Jerry Brown has been a fixture in California politics across five separate decades. And soon, a new project will offer an inside look at the state’s longest-serving governor — through conversations with the man himself.
Today, The Bancroft Library’s Oral History Center and KQED are announcing an oral history project chronicling Brown’s life and expansive career. The project is expected to include at least 30 hours of original interviews with Brown, a UC Berkeley alum. The conversations — which will begin later this year — will cover much of Brown’s adult life, including his time in the seminary; lessons learned from the governorship of his father, Pat Brown; his terms as secretary of state, attorney general and governor of California, and mayor of Oakland; and three presidential bids.
Research and interview duties will be shared by Martin Meeker, the Charles B. Faulhaber director of the Oral History Center, or OHC; Todd Holmes, historian/interviewer and associate academic specialist at the OHC; and Scott Shafer, senior editor for KQED’s Politics and Government Desk and co-host of the weekly radio program and podcast Political Breakdown.
“Our upcoming oral history with Gov. Brown represents just our most recent effort in our six-plus decades of documenting California politics,” Meeker said. “The governor’s interview will join major interviews with everyone from suffragist Alice Paul to Gov. Pat Brown, Jerry’s father.
“For anyone studying California’s political history of the 20th and 21st centuries, the Oral History Center’s interviews are a gold mine.”
Meeker started at the Regional Oral History Office, the precursor to the OHC, in 2003, and became director of the OHC in 2016. His hundreds of interviews include conversations with Willie Brown, the first African American mayor of San Francisco; John Podesta, Bill Clinton’s chief of staff; and Robert Rubin, former secretary of the treasury.
Holmes joined the OHC in 2016. He has interviewed figures such as Jim Chappell, the director of the San Francisco Bay Area Planning and Urban Research Association, or SPUR; professor of planning Michael Teitz, and journalist Rick Laubscher.

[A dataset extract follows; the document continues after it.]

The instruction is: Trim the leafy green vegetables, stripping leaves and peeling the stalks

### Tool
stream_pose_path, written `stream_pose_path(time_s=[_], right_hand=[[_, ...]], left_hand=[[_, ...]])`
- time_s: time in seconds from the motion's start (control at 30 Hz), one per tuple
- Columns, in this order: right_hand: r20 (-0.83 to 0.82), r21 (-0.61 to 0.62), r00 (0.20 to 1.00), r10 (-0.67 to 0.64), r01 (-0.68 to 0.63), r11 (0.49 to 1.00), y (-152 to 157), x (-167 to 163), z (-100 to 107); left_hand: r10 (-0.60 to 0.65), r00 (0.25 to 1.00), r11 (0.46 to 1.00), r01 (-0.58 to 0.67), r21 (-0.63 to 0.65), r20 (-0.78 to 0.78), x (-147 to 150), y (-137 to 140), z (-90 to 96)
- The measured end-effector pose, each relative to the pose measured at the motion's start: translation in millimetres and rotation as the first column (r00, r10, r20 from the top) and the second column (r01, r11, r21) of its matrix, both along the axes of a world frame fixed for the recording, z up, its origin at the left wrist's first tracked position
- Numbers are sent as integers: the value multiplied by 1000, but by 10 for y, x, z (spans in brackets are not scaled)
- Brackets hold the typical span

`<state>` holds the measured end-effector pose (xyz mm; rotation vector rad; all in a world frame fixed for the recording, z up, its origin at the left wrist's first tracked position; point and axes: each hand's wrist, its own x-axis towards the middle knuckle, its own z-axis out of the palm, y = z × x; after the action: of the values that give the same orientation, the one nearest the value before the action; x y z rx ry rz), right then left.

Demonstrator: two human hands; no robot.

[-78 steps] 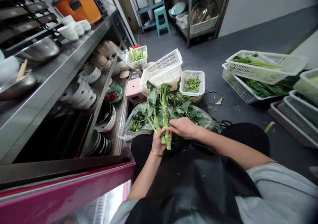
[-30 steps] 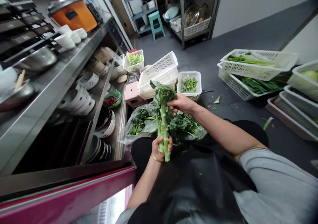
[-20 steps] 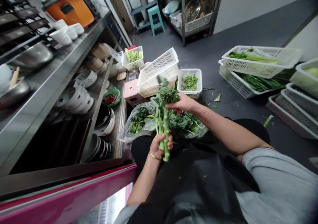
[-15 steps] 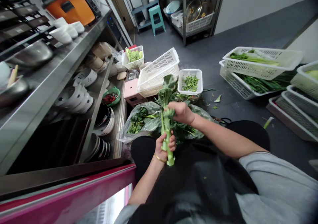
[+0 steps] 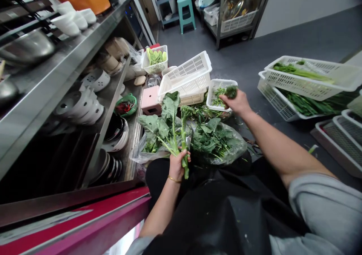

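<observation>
My left hand (image 5: 177, 165) is wrapped round the lower end of a leafy broccoli stalk (image 5: 183, 134), its broad leaves fanning up and to the left. At the right rim of a small white basket (image 5: 222, 82), my right hand (image 5: 239, 102) grips a dark green broccoli floret (image 5: 231, 92). Cut green pieces (image 5: 217, 96) lie inside that basket, partly hidden by the hand. Below it, a clear plastic bag (image 5: 239, 143) spreads open under a heap of leafy greens (image 5: 210, 138). Another clear bag (image 5: 138, 155) with greens sits left of the stalk.
Behind the bags stand a pink stool (image 5: 150, 101) and large white baskets (image 5: 195, 74). Stacked baskets of greens (image 5: 311, 92) are at the right. A steel shelf (image 5: 65, 66) with bowls runs along the left. Scissors (image 5: 256, 146) lie on the floor by my knee.
My right hand has left the stalk and moved right to the small basket with a floret in it. My left hand still holds the stalk, now lower leaves spread outward.
</observation>
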<state>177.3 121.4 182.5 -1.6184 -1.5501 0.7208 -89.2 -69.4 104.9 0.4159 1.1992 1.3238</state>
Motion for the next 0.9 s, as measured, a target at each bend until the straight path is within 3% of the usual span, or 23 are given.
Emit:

His upcoming book, The Fruits of Fracture, focuses on Ronald Reagan’s tenure as governor.
The final interviews will join the OHC’s vast collection, totaling about 4,000 interviews. The collection includes major oral histories of the Free Speech Movement, Sierra Club, and disability rights and independent living movement, as well as biographies of Pat Brown, Earl Warren, and Ronald Reagan, among many others. Transcripts and audio and video of the interviews with Jerry Brown will be available on the OHC’s website
As part of the project, KQED is planning a podcast series on Brown’s life and career, combining the conversations with Brown with new interviews with figures close to the governor, archival material, and other audio clips.
“The Oral History Center is thrilled to partner with KQED to see that Gov. Brown’s oral history is completed and made available to everyone,” Meeker said. “The KQED-OHC team brings decades of political interviewing expertise to this important project.
“We are humbled to be the ones with the honor of making sure that this history is recorded and preserved.”
About the Oral History Center
The Oral History Center of The Bancroft Library documents the history of California, the nation, and the global arena. The OHC produces carefully researched, audio/video-recorded and transcribed oral histories and interpretative historical materials for the widest possible use. Since its inception in 1954, the OHC has carried out interviews in a variety of major subject areas, including politics and government; and law and jurisprudence. Interviews have been used as source material for monographs, books, articles, stage productions, radio programs, video and film documentaries, websites and blogs, and dissertations and theses. The OHC has conducted over 4,000 oral histories, which total tens of thousands of interview hours.
About KQED
KQED serves the people of Northern California with a public-supported alternative to commercial media. An NPR and PBS affiliate based in San Francisco, KQED is home to one of the most listened-to public radio stations in the nation, one of the highest-rated public television services, and an award-winning education program helping students and educators thrive in 21st-century classrooms. A trusted news source and leader and innovator in interactive technology, KQED takes people of all ages on journeys of exploration — exposing them to new people, places, and ideas.